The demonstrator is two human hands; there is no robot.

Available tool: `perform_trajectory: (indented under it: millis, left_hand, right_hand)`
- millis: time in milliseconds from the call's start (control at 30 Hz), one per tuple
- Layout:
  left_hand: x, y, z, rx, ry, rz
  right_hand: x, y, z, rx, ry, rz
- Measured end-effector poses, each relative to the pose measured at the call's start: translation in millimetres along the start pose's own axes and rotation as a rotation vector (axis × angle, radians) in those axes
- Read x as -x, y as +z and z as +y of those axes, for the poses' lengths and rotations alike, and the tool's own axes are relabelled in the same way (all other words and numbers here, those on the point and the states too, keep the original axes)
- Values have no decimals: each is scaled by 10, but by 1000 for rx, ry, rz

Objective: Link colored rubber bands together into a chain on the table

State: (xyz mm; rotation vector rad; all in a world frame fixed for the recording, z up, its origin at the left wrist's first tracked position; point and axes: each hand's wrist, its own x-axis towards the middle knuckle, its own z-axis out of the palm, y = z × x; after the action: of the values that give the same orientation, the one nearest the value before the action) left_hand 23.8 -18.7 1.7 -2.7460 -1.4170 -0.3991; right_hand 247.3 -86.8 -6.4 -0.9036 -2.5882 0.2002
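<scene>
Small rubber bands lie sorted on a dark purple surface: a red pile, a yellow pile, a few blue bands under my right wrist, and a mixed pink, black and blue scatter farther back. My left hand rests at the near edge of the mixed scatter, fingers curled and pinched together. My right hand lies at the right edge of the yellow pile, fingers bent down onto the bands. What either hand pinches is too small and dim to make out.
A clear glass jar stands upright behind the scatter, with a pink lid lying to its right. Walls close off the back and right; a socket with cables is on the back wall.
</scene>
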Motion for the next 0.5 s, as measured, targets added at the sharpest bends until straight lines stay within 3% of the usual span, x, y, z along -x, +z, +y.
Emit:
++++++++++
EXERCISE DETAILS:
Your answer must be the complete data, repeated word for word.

ANSWER AREA:
The demonstrator is two human hands; there is no robot.

Available tool: `perform_trajectory: (indented under it: millis, left_hand, right_hand)`
- millis: time in milliseconds from the call's start (control at 30 Hz), one per tuple
- Layout:
  left_hand: x, y, z, rx, ry, rz
  right_hand: x, y, z, rx, ry, rz
- Measured end-effector poses, each relative to the pose measured at the call's start: translation in millimetres along the start pose's own axes and rotation as a rotation vector (axis × angle, radians) in those axes
- Read x as -x, y as +z and z as +y of those axes, for the poses' lengths and rotations alike, and the tool's own axes are relabelled in the same way (all other words and numbers here, those on the point and the states too, keep the original axes)
- Values have no decimals: each is scaled by 10, but by 1000 for rx, ry, rz

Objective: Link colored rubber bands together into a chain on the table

State: (xyz mm; rotation vector rad; all in a world frame fixed for the recording, z up, its origin at the left wrist's first tracked position; point and axes: each hand's wrist, its own x-axis towards the middle knuckle, its own z-axis out of the palm, y = z × x; after the action: of the values that give the same orientation, the one nearest the value before the action) left_hand 23.8 -18.7 1.7 -2.7460 -1.4170 -0.3991; right_hand 247.3 -86.8 -6.4 -0.9036 -2.5882 0.2002
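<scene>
Small rubber bands lie sorted on a dark purple surface: a red pile, a yellow pile, a few blue bands under my right wrist, and a mixed pink, black and blue scatter farther back. My left hand rests at the near edge of the mixed scatter, fingers curled and pinched together. My right hand lies at the right edge of the yellow pile, fingers bent down onto the bands. What either hand pinches is too small and dim to make out.
A clear glass jar stands upright behind the scatter, with a pink lid lying to its right. Walls close off the back and right; a socket with cables is on the back wall.
</scene>
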Motion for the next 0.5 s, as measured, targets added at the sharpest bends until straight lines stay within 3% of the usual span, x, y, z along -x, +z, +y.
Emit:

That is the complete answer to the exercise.